§ Exercise directions
When you reach the line with "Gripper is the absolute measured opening" in the data below, begin printing lines exactly, and stop once the line with "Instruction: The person" has been printed.

>>>

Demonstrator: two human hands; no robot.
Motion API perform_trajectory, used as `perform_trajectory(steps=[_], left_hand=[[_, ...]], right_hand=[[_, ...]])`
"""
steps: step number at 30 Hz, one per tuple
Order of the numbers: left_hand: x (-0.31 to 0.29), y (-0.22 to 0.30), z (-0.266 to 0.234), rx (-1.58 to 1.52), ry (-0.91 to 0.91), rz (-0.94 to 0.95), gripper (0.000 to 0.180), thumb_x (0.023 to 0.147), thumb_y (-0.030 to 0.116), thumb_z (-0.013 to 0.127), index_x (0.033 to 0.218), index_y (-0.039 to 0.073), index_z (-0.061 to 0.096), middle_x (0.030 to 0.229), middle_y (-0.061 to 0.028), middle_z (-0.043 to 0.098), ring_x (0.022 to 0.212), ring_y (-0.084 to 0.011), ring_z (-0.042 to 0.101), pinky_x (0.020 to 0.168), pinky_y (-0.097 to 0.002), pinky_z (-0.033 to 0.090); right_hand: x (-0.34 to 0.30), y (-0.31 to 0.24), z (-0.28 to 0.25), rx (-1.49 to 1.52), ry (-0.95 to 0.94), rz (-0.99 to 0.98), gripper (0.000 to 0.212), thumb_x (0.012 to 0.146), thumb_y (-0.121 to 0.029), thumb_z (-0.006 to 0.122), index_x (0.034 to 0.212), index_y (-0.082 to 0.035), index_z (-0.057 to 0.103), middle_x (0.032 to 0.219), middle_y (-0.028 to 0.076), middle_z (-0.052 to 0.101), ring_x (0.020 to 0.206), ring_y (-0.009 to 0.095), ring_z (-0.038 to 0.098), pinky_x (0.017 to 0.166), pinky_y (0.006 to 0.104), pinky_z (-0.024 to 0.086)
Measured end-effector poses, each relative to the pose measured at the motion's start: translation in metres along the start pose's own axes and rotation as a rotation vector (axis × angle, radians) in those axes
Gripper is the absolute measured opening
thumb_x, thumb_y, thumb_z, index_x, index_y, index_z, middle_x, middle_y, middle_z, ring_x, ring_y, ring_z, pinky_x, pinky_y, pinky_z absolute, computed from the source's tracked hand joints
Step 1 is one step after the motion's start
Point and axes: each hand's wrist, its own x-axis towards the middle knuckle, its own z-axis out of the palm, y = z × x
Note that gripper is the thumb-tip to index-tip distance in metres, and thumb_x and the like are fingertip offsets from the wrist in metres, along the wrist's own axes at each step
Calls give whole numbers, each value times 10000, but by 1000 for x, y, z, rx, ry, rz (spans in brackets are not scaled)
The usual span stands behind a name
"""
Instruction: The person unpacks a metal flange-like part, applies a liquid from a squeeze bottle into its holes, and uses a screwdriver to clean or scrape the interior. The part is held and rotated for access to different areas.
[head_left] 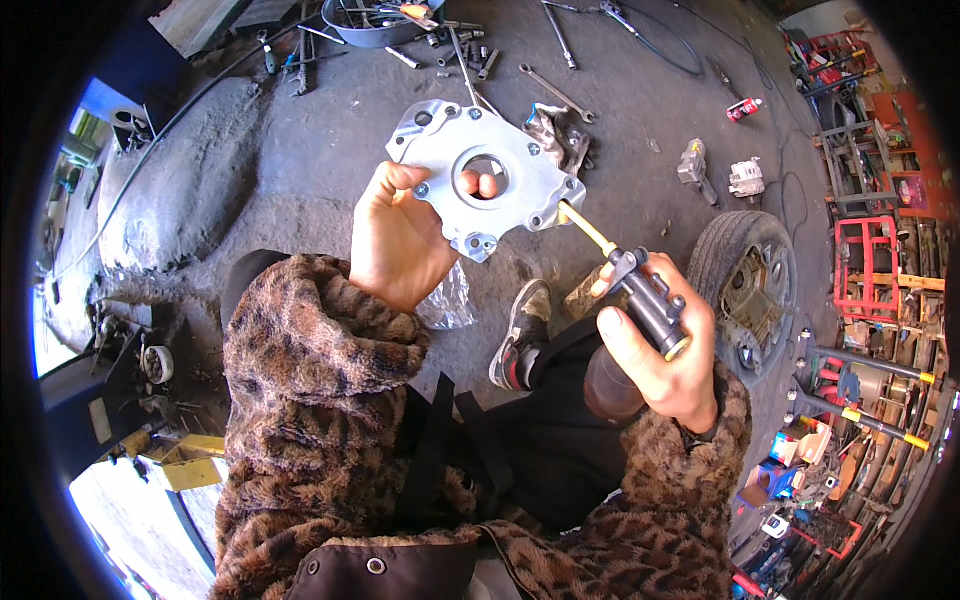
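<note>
Brown furry jacket sleeves lie nearest the camera, the left sleeve [315, 340] bunched below its wrist and the right sleeve [690, 470] reaching up from the lower edge. The left hand [405, 245] has firm hold of a silver metal plate [522, 190]: its thumb presses on the left edge and its fingers pass behind, with 2 fingertips showing through the large round hole at the centre. The plate is up off the floor [640, 75], in front of the person, its broad face toward the camera and small holes and screws set around its border.

The right hand [665, 355] is closed around a black hand pump [652, 308], thumb along the near side of the body. A thin yellow nozzle [588, 227] runs from the pump to the plate's lower right corner, its tip at a small hole; I cannot tell how far it goes in.

Below the plate are a clear plastic bag [450, 300] and 1 shoe [522, 335]. To the right of the shoe, a wheel [712, 262] lies near the right hand. Beyond the plate, a wrench [558, 93] rests on the floor, and a gray basin [375, 36] holds tools.
</note>
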Motion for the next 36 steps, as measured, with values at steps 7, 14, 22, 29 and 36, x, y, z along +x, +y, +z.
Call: perform_trajectory(steps=[7, 14, 22, 29, 36], left_hand=[[0, 1, -1, 14, -38, -22, 467, 882, 211, 512, 1291, -13, 519, 1200, -162, 656, 1128, -320, 613, 1072, -488, 418], [-2, 1, 10, -4, 31, -2, 427, 868, 193, 518, 1251, 3, 516, 1041, -157, 668, 1005, -309, 647, 985, -472, 478], [-1, 5, 5, -89, 23, -17, 418, 871, 184, 527, 1231, -25, 503, 1003, -179, 653, 994, -343, 636, 990, -490, 463], [4, 5, 2, -182, 87, -39, 415, 860, 173, 531, 1198, -67, 512, 1038, -210, 647, 1002, -366, 629, 1009, -501, 468], [5, 5, -5, -182, 47, -59, 412, 872, 198, 516, 1184, -72, 518, 997, -200, 653, 1013, -359, 626, 992, -489, 478]], right_hand=[[-7, -10, 1, 23, 21, 222, 245, 817, -89, 740, 996, 3, 600, 878, 105, 606, 792, 213, 604, 733, 332, 469], [-2, -5, -2, -73, 8, 20, 299, 805, -102, 751, 1047, 3, 611, 907, 104, 600, 796, 201, 596, 739, 323, 466], [-6, -13, -15, 73, 29, -28, 392, 797, -75, 739, 1140, 40, 590, 999, 116, 599, 881, 179, 604, 805, 297, 471], [-8, -9, -18, 113, 68, -39, 414, 823, -64, 724, 1193, 43, 574, 1059, 121, 610, 962, 179, 615, 868, 304, 477], [-9, -1, -18, 127, 94, -10, 417, 826, -68, 717, 1194, 51, 563, 1086, 147, 620, 1014, 209, 605, 930, 335, 451]])
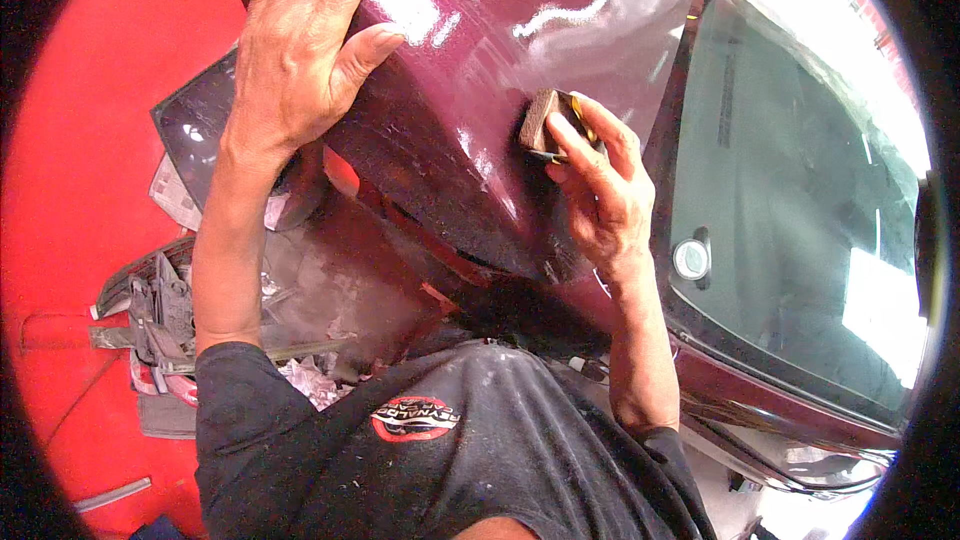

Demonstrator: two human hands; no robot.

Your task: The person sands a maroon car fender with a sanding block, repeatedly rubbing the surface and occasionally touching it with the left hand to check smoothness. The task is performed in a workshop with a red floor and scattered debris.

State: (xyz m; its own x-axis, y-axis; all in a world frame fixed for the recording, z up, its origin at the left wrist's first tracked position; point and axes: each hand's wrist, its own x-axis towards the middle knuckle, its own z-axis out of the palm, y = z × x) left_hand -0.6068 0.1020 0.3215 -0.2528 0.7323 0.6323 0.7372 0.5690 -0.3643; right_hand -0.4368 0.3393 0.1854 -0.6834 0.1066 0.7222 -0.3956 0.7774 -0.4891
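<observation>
A glossy maroon car body panel stretches out in front of me, with bright reflections and pale, dull smears across its surface. My right hand grips a small brown block, which looks like a sanding block, between thumb and fingers. The block rests against the panel; its underside is hidden. A bit of yellow shows beside the block, under my fingers. Farther left, my left hand is stretched out flat at the panel's left edge, its fingers straight and holding nothing. Whether its palm presses on the paint I cannot tell.
Right of the panel lies a large dark car window with a round pale fitting near its corner. A heap of grey parts and a dark glossy piece sit at left by a red surface. A thin strip lies lower left.
</observation>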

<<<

§ Finished task
Gripper is the absolute measured opening
thumb_x, thumb_y, thumb_z, index_x, index_y, index_z, middle_x, middle_y, middle_z, ring_x, ring_y, ring_z, pinky_x, pinky_y, pinky_z absolute, computed from the source's tracked hand joints
Step 1 is one step after the motion's start
Point and axes: each hand's wrist, its own x-axis towards the middle knuckle, its own z-axis out of the palm, y = z × x
Note that gripper is the thumb-tip to index-tip distance in metres, and thumb_x and the like are fingertip offsets from the wrist in metres, along the wrist's own axes at each step
Calls give whole numbers, each value times 10000, but by 1000 for x, y, z, rx, ry, rz (spans in brackets are not scaled)
The usual span stands behind a name
"""
Instruction: The person unpacks a metal flange-like part, applies a liquid from a squeeze bottle into its holes, and uses a screwdriver to clean or scrape the interior. The part is held and rotated for access to different areas.

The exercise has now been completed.